La Gioconda, o Monna Lisa, è invece forse il quadro più famoso al mondo. Dipinta probabilmente tra il 1503 e il 1519, ritrae Lisa Gherardini, moglie del mercante fiorentino Francesco del Giocondo. Il sorriso enigmatico del soggetto, ottenuto grazie alla tecnica dello sfumato — una morbida transizione di toni e ombre che Leonardo stesso aveva teorizzato — ha affascinato generazioni di studiosi e visitatori. Oggi il dipinto è conservato al Museo del Louvre di Parigi, dove viene ammirato ogni anno da oltre sette milioni di persone.
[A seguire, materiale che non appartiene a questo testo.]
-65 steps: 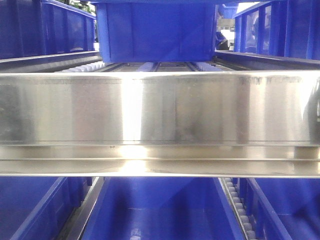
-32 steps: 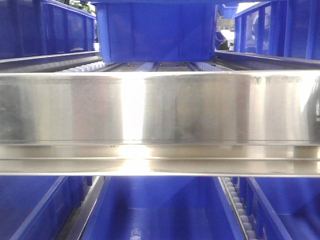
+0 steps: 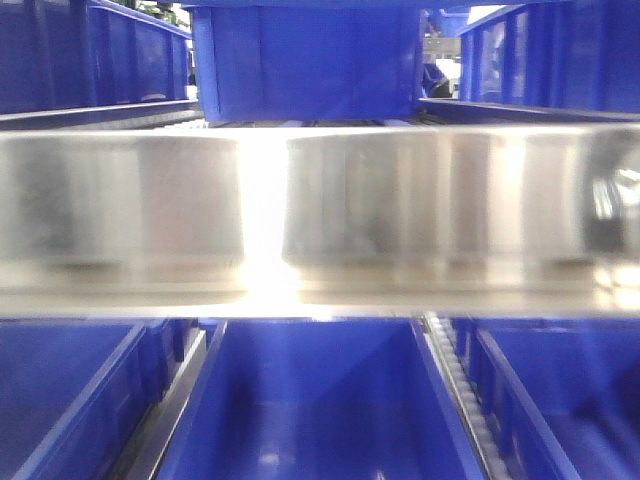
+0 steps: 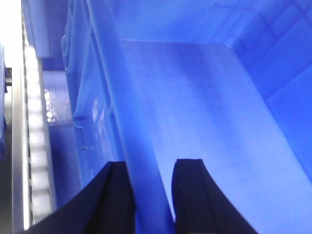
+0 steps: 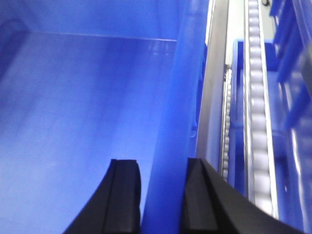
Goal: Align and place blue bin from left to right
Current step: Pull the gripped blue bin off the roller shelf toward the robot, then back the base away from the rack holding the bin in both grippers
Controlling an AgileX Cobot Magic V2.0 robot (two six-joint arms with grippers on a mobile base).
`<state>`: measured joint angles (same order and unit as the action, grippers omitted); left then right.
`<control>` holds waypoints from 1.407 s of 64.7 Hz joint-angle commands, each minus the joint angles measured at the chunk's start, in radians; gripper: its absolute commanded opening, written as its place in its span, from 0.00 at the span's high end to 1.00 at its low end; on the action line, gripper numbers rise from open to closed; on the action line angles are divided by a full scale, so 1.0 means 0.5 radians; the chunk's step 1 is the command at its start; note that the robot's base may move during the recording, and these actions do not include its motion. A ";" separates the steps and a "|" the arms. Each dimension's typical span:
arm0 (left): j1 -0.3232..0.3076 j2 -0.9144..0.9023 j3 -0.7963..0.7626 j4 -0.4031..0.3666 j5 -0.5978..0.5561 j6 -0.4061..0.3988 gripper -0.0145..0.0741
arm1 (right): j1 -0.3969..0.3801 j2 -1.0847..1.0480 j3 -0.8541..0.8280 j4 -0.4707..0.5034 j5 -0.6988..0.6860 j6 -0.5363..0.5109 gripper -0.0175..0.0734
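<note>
Fingers of left gripper (image 4: 152, 165) and right gripper (image 5: 160, 162) straddle blue bin (image 4: 209, 126) rims.

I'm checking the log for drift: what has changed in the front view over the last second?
The steel rail now sits higher in the picture, blurred, hiding the rollers behind it; more of the lower bins shows. The camera itself seems to have dropped. The blue bin stays centred above.
</note>
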<state>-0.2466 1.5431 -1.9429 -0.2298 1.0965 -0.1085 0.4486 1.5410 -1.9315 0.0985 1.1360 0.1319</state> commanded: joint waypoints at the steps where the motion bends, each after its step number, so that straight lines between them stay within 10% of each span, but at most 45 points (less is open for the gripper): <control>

D'altra parte, non tutti sanno che la Gioconda divenne mondialmente famosa soprattutto dopo il furto clamoroso del 1911, quando fu rubata da Vincenzo Peruggia, un operaio italiano convinto di restituirla alla sua patria.
Oltre alla pittura, Leonardo dedicò la vita a una curiosità scientifica instancabile. I suoi taccuini — circa settemilacinquecento pagine sopravvissute — contengono disegni e annotazioni su argomenti incredibilmente vari: anatomia umana, volo degli uccelli, idraulica, botanica, geologia, astronomia. Progettò macchine volanti, sottomarini, paracadute, carri armati e persino una prima forma di bicicletta, anche se quest'ultima è oggi oggetto di dibattito tra gli storici. Inoltre, eseguì dissezioni anatomiche clandestine — l'attività era proibita dalla Chiesa — e produsse disegni del corpo umano di una precisione che sarebbe stata superata solo secoli dopo. Ad ogni modo, la maggior parte di queste invenzioni rimase sulla carta: Leonardo era un genio che spesso iniziava mille progetti senza portarne a termine quasi nessuno.
Tra gli aneddoti più curiosi, si racconta che Leonardo fosse vegetariano per ragioni etiche, un'idea assolutamente insolita per l'epoca, e che comprasse uccelli al mercato solo per liberarli. Inoltre, scriveva da destra a sinistra con la mano sinistra, in una sorta di scrittura speculare che si può leggere solo con uno specchio. Alcuni hanno ipotizzato che lo facesse per proteggere i suoi segreti; altri, più semplicemente, perché era mancino e quella era la direzione più naturale per lui. Anche il suo aspetto fisico era particolare: i contemporanei lo descrivevano come un uomo alto, bellissimo, dai lunghi capelli biondi, sempre elegantemente vestito, nonostante vivesse spesso in condizioni economiche modeste.
Leonardo morì il 2 maggio 1519 ad Amboise, in Francia, dove si era trasferito tre anni prima su invito del re Francesco I. Secondo la tradizione, sarebbe morto tra le braccia dello stesso sovrano, anche se questa versione è probabilmente una leggenda romantica. Ciò che è certo è che Leonardo lasciò in eredità all'umanità un'opera rivoluzionaria, capace di anticipare scoperte scientifiche di secoli. Tuttavia, forse il suo lascito più profondo non risiede nelle singole invenzioni, bensì in un metodo: quello di guardare il mondo con occhi sempre nuovi, di non accontentarsi mai delle risposte ricevute e di cercare, in ogni dettaglio, una meraviglia da comprendere.